## WHAT IS NEEDED
Every line below must come back exactly as it stands, with the images omitted.
================
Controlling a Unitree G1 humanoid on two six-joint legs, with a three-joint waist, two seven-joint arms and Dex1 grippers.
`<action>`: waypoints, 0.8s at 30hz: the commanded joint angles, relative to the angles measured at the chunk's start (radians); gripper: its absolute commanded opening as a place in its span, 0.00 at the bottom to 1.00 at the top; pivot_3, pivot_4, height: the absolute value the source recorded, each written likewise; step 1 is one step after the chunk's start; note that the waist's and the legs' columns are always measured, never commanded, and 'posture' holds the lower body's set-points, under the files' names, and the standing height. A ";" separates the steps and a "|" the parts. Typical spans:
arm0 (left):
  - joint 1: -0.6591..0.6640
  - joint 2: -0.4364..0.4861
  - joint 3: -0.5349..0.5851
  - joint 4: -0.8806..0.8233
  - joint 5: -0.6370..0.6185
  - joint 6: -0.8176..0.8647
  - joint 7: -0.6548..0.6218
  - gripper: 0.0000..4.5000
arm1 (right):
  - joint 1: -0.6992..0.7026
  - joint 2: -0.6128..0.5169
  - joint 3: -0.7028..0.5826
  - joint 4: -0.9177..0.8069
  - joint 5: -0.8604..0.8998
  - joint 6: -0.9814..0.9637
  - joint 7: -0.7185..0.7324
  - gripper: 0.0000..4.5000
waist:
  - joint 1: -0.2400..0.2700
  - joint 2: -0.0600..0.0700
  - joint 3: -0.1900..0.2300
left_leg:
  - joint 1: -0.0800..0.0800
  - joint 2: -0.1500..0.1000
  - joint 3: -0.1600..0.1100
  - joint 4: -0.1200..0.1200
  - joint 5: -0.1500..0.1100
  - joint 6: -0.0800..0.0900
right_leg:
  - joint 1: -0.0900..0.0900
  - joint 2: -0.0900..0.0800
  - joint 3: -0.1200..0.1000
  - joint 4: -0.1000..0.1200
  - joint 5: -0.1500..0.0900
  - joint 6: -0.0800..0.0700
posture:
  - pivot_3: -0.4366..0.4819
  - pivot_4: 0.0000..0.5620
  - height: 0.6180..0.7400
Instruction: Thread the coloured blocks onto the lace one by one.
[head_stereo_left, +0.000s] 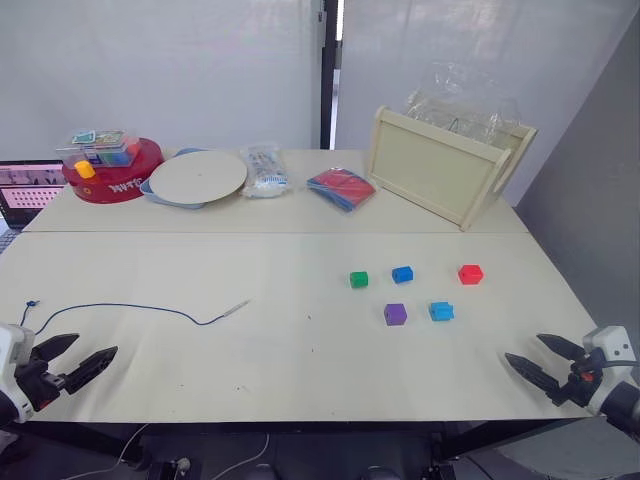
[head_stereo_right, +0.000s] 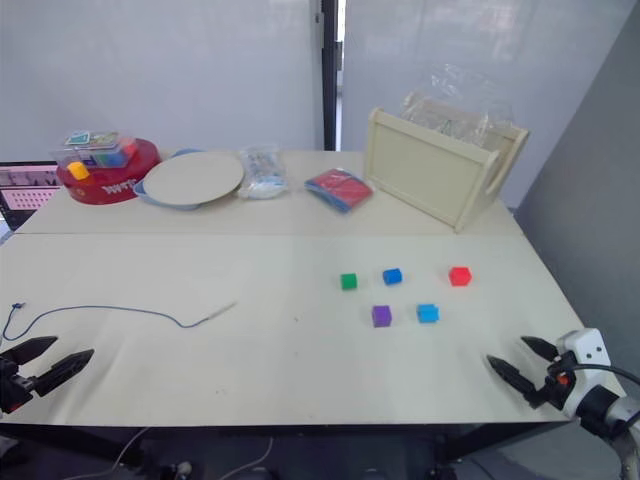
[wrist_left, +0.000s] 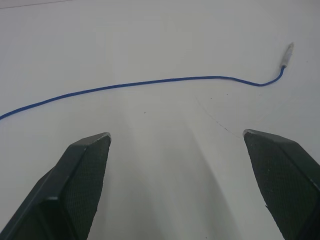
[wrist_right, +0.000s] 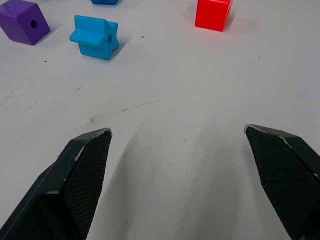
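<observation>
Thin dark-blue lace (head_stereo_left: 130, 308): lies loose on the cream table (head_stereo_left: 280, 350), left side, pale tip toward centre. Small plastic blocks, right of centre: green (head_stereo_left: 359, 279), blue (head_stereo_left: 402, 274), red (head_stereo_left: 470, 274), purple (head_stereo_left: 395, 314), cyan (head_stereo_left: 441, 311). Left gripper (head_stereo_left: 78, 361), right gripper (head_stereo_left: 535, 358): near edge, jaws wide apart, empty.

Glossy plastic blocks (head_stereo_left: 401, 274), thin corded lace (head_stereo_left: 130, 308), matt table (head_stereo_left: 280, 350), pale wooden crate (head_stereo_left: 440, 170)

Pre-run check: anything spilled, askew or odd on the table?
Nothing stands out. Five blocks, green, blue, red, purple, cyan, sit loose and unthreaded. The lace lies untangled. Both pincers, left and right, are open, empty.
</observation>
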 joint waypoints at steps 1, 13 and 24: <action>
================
## RESPONSE BELOW
Controlling a Unitree G1 humanoid on two six-joint legs, with a three-joint waist, two seven-joint arms and Dex1 grippers.
`<action>`: waypoints, 0.8s at 30hz: the commanded joint angles, relative to the angles measured at the chunk's start (radians); gripper: its absolute commanded opening as a place in its span, 0.00 at the bottom to 1.00 at the top; pivot_3, pivot_4, height: the absolute value the source recorded, each written likewise; step 1 is one step after the chunk's start; note that the waist's and the legs' columns are always measured, never commanded, and 'posture' holds the lower body's set-points, under the files' names, and the standing height. A ";" separates the steps and a "|" the parts. Typical spans:
arm0 (left):
  - joint 1: -0.6591..0.6640
  - joint 2: -0.4364..0.4861
  - joint 3: -0.5349..0.5851
  - joint 4: -0.8806..0.8233
  - joint 5: -0.6370..0.6185
  - joint 6: -0.8176..0.8647
  - joint 7: -0.6548..0.6218
  - gripper: 0.0000..4.5000
arm1 (right):
  - joint 1: -0.6992..0.7026
  - joint 2: -0.6128..0.5169
  - joint 3: -0.7028..0.5826
  - joint 4: -0.9177..0.8069
  - joint 5: -0.8604..0.8998
  - joint 6: -0.9814..0.9637
  - joint 7: -0.7185..0.7324
  - gripper: 0.0000..4.5000
waist:
  - joint 1: -0.2400..0.2700
  - joint 2: -0.0600..0.0700
  - joint 3: -0.1900..0.2300
left_leg:
  - joint 1: -0.0800..0.0800
  - joint 2: -0.1500..0.1000
  - joint 3: -0.1600..0.1100
  - joint 4: -0.1200..0.1200
  - joint 5: -0.1500..0.1100
  - joint 6: -0.0800..0.0900
right_leg:
  - joint 1: -0.0900..0.0900
  - joint 2: -0.0900..0.0800
  - joint 3: -0.1200..0.1000
  - joint 4: -0.1000..0.1200
  - joint 5: -0.1500..0.0900
  - joint 6: -0.0800..0.0700
posture:
  - pivot_3: -0.4366..0.4819
  - pivot_4: 0.0000..0.5620
  - height: 0.6180..0.7400
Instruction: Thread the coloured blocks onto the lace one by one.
[head_stereo_left, +0.000s] 
[head_stereo_right, +0.000s] 
[wrist_left, +0.000s] 
[wrist_right, +0.000s] 
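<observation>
Thin dark-blue lace (head_stereo_left: 130, 308): lies loose on the cream table (head_stereo_left: 280, 350), left side, pale tip toward centre. Small plastic blocks, right of centre: green (head_stereo_left: 359, 279), blue (head_stereo_left: 402, 274), red (head_stereo_left: 470, 274), purple (head_stereo_left: 395, 314), cyan (head_stereo_left: 441, 311). Left gripper (head_stereo_left: 78, 361), right gripper (head_stereo_left: 535, 358): near edge, jaws wide apart, empty.

Glossy plastic blocks (head_stereo_left: 401, 274), thin corded lace (head_stereo_left: 130, 308), matt table (head_stereo_left: 280, 350), pale wooden crate (head_stereo_left: 440, 170)

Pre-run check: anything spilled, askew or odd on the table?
Nothing stands out. Five blocks, green, blue, red, purple, cyan, sit loose and unthreaded. The lace lies untangled. Both pincers, left and right, are open, empty.
</observation>
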 joint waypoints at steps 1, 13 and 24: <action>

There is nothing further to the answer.